**Description of the task**
From the listing below, retype exactly the line holding "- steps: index", the line holding "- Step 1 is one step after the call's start", and the lines between them; skip everything else.

**Data provided**

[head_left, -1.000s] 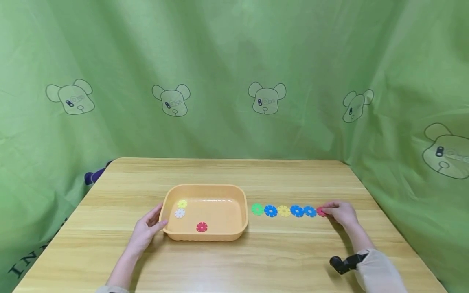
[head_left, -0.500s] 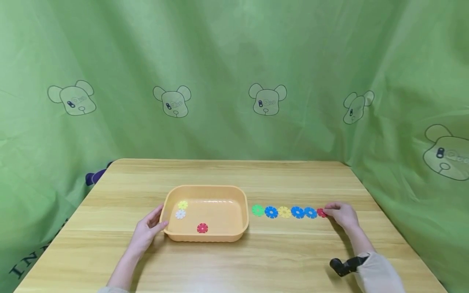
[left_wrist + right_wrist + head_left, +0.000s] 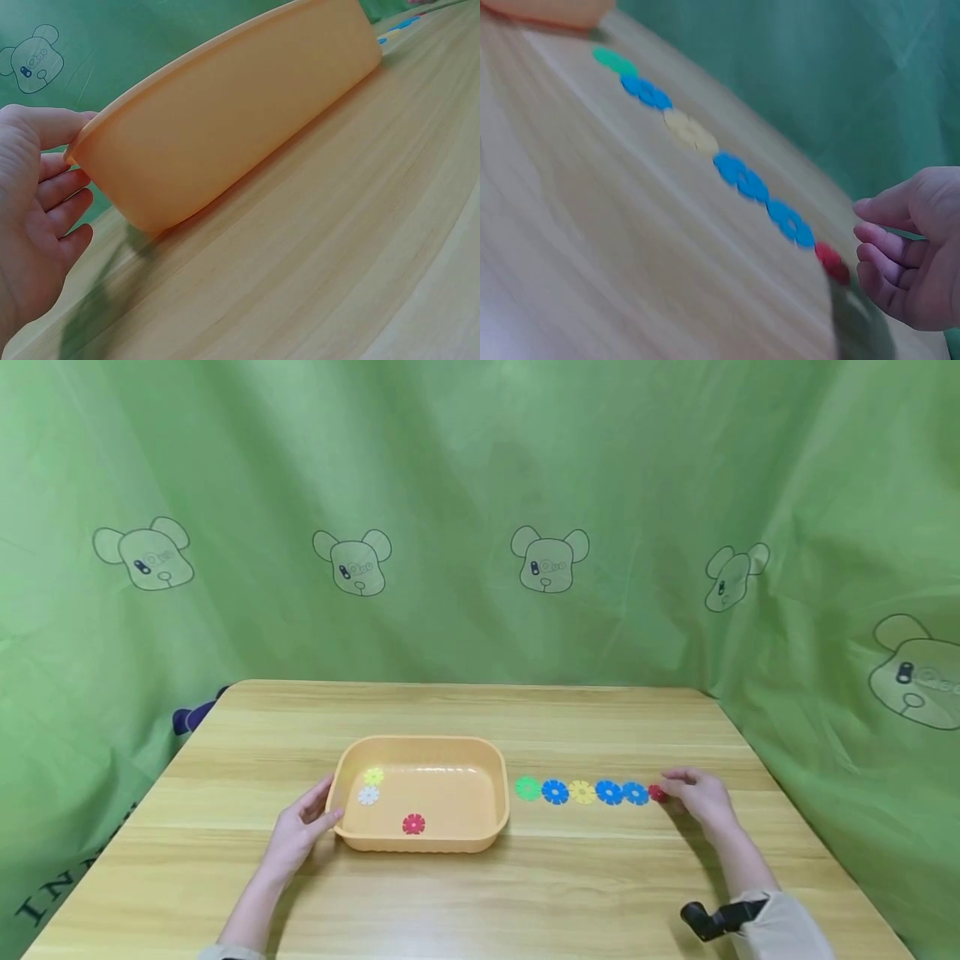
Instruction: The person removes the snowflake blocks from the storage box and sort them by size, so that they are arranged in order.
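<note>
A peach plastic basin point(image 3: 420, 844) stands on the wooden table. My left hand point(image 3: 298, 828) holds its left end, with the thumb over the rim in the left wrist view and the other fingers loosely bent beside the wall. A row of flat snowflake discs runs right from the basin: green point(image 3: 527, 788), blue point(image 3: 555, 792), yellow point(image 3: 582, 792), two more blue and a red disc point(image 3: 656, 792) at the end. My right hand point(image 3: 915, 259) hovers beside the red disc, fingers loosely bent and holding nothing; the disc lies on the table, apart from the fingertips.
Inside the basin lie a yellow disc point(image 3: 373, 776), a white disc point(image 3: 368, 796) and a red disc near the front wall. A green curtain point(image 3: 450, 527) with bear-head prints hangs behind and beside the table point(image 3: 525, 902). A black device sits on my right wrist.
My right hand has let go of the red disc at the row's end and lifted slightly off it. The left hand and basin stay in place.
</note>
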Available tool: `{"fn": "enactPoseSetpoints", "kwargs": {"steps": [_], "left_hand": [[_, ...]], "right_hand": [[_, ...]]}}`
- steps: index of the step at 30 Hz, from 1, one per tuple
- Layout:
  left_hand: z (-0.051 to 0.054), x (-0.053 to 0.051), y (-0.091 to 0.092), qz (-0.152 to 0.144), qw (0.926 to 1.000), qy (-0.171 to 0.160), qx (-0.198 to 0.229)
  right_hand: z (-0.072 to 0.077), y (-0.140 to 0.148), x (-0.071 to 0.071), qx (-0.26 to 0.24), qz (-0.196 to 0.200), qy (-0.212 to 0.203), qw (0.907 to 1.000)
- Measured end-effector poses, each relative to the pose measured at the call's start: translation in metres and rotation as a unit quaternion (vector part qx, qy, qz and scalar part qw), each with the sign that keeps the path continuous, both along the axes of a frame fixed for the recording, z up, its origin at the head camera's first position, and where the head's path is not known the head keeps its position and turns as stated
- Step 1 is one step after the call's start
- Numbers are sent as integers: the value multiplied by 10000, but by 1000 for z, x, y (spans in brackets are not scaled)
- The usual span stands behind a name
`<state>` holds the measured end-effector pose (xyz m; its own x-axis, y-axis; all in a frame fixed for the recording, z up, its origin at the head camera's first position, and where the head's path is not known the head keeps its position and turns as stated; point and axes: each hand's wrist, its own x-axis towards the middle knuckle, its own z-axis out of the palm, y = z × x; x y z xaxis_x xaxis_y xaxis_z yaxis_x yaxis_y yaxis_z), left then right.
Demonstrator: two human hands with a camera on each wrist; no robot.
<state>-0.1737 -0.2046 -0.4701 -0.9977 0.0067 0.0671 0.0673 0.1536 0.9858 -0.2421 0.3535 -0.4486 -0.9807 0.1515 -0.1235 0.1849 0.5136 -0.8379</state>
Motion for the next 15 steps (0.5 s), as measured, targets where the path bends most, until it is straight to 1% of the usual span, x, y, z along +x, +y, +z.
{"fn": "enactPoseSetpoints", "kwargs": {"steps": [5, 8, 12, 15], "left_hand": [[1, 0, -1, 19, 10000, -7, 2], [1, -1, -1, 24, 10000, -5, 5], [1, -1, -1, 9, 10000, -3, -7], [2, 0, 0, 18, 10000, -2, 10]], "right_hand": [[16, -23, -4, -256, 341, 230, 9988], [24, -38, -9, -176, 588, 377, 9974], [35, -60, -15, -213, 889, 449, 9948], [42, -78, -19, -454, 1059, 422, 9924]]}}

**Response**
- steps: index of the step at 30 Hz, from 1, one per tuple
- Layout:
  left_hand: z (-0.051 to 0.054), x (-0.053 to 0.051), y (-0.091 to 0.092), qz (-0.152 to 0.144), qw (0.926 to 1.000), qy (-0.171 to 0.160), qx (-0.198 to 0.229)
  right_hand: z (-0.072 to 0.077), y (-0.140 to 0.148), x (-0.071 to 0.071), qx (-0.26 to 0.24), qz (-0.196 to 0.200), qy (-0.212 to 0.203), qw (0.907 to 1.000)
- Measured end-effector poses, each relative to the pose measured at the call's start: translation in metres and rotation as a unit quaternion (vector part qx, qy, qz and scalar part qw), each with the sign that keeps the path continuous, both along the axes of a frame fixed for the recording, z up, its origin at the head camera's first position, and where the head's path is not known the head keeps its position and turns as stated
- Step 1 is one step after the call's start

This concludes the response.